• INSTRUCTIONS TO FOLLOW:
Every line of the material is to be quoted verbatim, minus the pictures.

• SUPPLIED DATA:
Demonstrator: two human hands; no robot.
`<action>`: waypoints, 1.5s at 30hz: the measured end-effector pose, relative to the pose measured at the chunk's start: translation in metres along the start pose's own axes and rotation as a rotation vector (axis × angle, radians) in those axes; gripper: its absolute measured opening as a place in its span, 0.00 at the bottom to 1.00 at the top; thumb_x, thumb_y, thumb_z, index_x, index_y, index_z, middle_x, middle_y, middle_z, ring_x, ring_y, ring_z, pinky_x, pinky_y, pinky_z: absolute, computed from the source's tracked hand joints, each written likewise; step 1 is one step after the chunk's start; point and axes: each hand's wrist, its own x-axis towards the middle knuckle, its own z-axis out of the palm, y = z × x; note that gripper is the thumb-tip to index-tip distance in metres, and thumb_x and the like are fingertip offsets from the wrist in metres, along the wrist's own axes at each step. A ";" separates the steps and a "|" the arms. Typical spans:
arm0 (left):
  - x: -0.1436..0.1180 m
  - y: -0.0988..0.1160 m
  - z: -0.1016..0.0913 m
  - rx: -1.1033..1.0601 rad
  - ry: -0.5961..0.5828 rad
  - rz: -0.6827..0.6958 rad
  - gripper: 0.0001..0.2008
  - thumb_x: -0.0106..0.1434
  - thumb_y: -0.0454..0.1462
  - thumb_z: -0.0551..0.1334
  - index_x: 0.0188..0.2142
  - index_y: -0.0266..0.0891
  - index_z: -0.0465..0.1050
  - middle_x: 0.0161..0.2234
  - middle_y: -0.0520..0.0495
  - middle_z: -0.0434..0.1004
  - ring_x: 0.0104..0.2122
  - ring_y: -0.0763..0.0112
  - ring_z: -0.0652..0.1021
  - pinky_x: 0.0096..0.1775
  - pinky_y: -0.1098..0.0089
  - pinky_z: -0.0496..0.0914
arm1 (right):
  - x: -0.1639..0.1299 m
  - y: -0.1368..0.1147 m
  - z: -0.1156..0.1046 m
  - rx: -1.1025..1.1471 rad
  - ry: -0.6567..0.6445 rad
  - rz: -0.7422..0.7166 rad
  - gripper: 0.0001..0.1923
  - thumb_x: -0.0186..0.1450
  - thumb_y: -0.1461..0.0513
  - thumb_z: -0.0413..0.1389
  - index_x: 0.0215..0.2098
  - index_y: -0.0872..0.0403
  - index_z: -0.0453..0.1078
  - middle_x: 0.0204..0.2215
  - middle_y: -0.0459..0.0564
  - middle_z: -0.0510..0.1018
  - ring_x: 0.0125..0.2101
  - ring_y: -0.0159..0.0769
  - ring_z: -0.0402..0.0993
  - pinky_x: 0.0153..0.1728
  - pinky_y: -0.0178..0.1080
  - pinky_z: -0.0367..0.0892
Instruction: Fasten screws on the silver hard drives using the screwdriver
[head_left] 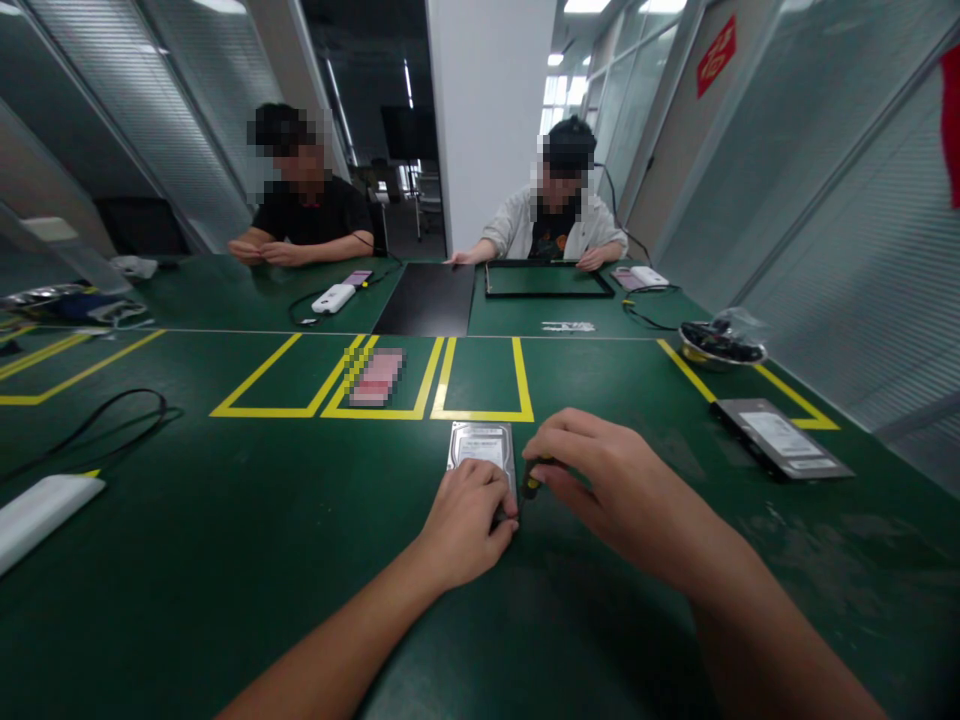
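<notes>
A silver hard drive (482, 440) with a white label lies flat on the green table in front of me. My left hand (472, 510) is closed over its near part, with fingers gripping its right edge and covering much of it. Just right of the drive, my right hand (592, 470) pinches a small screwdriver (533, 479) with a black and yellow handle. The handle is partly hidden by the fingers, and its tip is too small to make out beside the drive's edge.
Yellow tape outlines (484, 415) mark the green table (300, 560). A flat silver device (784, 438) and a metal bowl (720, 358) of black items stand right. A white device (45, 515) and black cable lie left. Two people sit opposite; one touches a black panel (427, 300) and frame (547, 295).
</notes>
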 end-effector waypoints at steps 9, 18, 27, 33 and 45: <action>0.000 -0.001 0.002 0.012 0.008 -0.003 0.05 0.57 0.33 0.67 0.31 0.41 0.71 0.40 0.48 0.72 0.45 0.58 0.70 0.46 0.58 0.64 | -0.001 0.002 0.001 0.005 0.015 -0.012 0.09 0.67 0.70 0.50 0.39 0.54 0.70 0.41 0.51 0.73 0.39 0.34 0.70 0.40 0.37 0.65; 0.000 0.000 0.002 -0.004 0.014 -0.016 0.06 0.56 0.32 0.67 0.30 0.42 0.71 0.39 0.49 0.72 0.44 0.58 0.70 0.45 0.58 0.64 | -0.003 0.001 -0.001 0.013 0.017 -0.029 0.09 0.67 0.69 0.51 0.41 0.54 0.71 0.41 0.51 0.73 0.40 0.35 0.70 0.40 0.37 0.64; 0.000 0.000 0.001 -0.013 0.013 -0.013 0.06 0.57 0.33 0.66 0.31 0.41 0.70 0.39 0.49 0.71 0.45 0.58 0.69 0.45 0.59 0.63 | -0.001 -0.002 0.000 -0.035 -0.003 0.036 0.03 0.66 0.65 0.55 0.39 0.54 0.70 0.37 0.48 0.71 0.36 0.35 0.67 0.35 0.37 0.62; 0.000 0.001 0.001 -0.018 0.016 -0.013 0.05 0.57 0.32 0.66 0.31 0.41 0.71 0.40 0.49 0.72 0.45 0.58 0.69 0.45 0.59 0.62 | -0.001 -0.002 0.002 -0.054 -0.002 0.031 0.04 0.67 0.65 0.54 0.40 0.53 0.69 0.37 0.47 0.70 0.35 0.33 0.66 0.34 0.37 0.60; -0.001 0.000 0.002 -0.008 0.025 -0.020 0.06 0.57 0.33 0.67 0.32 0.41 0.70 0.41 0.49 0.72 0.45 0.59 0.69 0.48 0.60 0.62 | 0.002 -0.005 0.006 -0.124 0.036 0.046 0.04 0.66 0.62 0.58 0.36 0.55 0.68 0.34 0.47 0.69 0.31 0.32 0.64 0.30 0.35 0.57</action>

• SOLUTION TO THIS TASK:
Demonstrator: two human hands; no robot.
`<action>`: waypoints, 1.5s at 30hz: the measured end-effector pose, relative to the pose measured at the chunk's start: translation in metres along the start pose's own axes and rotation as a rotation vector (axis × angle, radians) in those axes; gripper: its absolute measured opening as a place in its span, 0.00 at the bottom to 1.00 at the top; thumb_x, thumb_y, thumb_z, index_x, index_y, index_z, middle_x, middle_y, middle_z, ring_x, ring_y, ring_z, pinky_x, pinky_y, pinky_z: absolute, computed from the source's tracked hand joints, each written likewise; step 1 is one step after the chunk's start; point and axes: each hand's wrist, its own x-axis towards the middle knuckle, its own z-axis out of the palm, y = z × x; note that gripper is the thumb-tip to index-tip distance in metres, and thumb_x and the like are fingertip offsets from the wrist in metres, along the wrist's own axes at each step. A ";" separates the steps and a "|" the arms. Typical spans:
arm0 (left):
  - x: -0.1436..0.1180 m
  - y: -0.0988..0.1160 m
  - z: -0.1016..0.0913 m
  - rx: -1.1033..1.0601 rad
  - ry: -0.5961..0.5828 rad
  - rz: -0.6827..0.6958 rad
  - gripper: 0.0001..0.2008
  - thumb_x: -0.0106..0.1434
  - thumb_y: -0.0454..0.1462
  - thumb_z: -0.0551..0.1334
  - index_x: 0.0188..0.2142
  - index_y: -0.0266..0.0891
  - index_z: -0.0465..0.1050
  - middle_x: 0.0161..0.2234
  - middle_y: -0.0520..0.0495
  - middle_z: -0.0434..0.1004
  - ring_x: 0.0104..0.2122
  - ring_y: -0.0763..0.0112
  - ring_z: -0.0652..0.1021
  - pinky_x: 0.0096..0.1775
  - pinky_y: -0.1098..0.0089
  - pinky_z: -0.0496..0.0914
arm1 (right):
  - x: -0.1639..0.1299 m
  - y: -0.1368..0.1147 m
  - z: -0.1156..0.1046 m
  - rx: -1.1025..1.1471 rad
  - ry: -0.6567..0.6445 rad
  - rz: -0.7422..0.7166 rad
  - gripper: 0.0001..0.1923
  - thumb_x: -0.0186..0.1450
  - thumb_y: -0.1461..0.0513
  - thumb_z: -0.0413..0.1389
  - index_x: 0.0215..0.2098
  - index_y: -0.0872..0.0403
  - index_z: -0.0453..0.1078
  - middle_x: 0.0204..0.2215
  - middle_y: -0.0459..0.0564
  - middle_z: -0.0510..0.1018
  - ring_x: 0.0125..0.2101
  - ring_y: -0.0159..0.0769
  - ring_z: -0.0402..0.0993
  - pinky_x: 0.0153..0.1728
  - pinky_y: -0.0178..0.1080
  - pinky_z: -0.0367..0.0892
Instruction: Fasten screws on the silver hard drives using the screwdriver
[head_left] 
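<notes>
A silver hard drive (482, 440) with a white label lies flat on the green table in front of me. My left hand (472, 510) is closed over its near part, with fingers gripping its right edge and covering much of it. Just right of the drive, my right hand (592, 470) pinches a small screwdriver (533, 479) with a black and yellow handle. The handle is partly hidden by the fingers, and its tip is too small to make out beside the drive's edge.
Yellow tape outlines (484, 415) mark the green table (300, 560). A flat silver device (784, 438) and a metal bowl (720, 358) of black items stand right. A white device (45, 515) and black cable lie left. Two people sit opposite; one touches a black panel (427, 300) and frame (547, 295).
</notes>
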 end-effector waypoints at steps 9, 18, 27, 33 and 45: <action>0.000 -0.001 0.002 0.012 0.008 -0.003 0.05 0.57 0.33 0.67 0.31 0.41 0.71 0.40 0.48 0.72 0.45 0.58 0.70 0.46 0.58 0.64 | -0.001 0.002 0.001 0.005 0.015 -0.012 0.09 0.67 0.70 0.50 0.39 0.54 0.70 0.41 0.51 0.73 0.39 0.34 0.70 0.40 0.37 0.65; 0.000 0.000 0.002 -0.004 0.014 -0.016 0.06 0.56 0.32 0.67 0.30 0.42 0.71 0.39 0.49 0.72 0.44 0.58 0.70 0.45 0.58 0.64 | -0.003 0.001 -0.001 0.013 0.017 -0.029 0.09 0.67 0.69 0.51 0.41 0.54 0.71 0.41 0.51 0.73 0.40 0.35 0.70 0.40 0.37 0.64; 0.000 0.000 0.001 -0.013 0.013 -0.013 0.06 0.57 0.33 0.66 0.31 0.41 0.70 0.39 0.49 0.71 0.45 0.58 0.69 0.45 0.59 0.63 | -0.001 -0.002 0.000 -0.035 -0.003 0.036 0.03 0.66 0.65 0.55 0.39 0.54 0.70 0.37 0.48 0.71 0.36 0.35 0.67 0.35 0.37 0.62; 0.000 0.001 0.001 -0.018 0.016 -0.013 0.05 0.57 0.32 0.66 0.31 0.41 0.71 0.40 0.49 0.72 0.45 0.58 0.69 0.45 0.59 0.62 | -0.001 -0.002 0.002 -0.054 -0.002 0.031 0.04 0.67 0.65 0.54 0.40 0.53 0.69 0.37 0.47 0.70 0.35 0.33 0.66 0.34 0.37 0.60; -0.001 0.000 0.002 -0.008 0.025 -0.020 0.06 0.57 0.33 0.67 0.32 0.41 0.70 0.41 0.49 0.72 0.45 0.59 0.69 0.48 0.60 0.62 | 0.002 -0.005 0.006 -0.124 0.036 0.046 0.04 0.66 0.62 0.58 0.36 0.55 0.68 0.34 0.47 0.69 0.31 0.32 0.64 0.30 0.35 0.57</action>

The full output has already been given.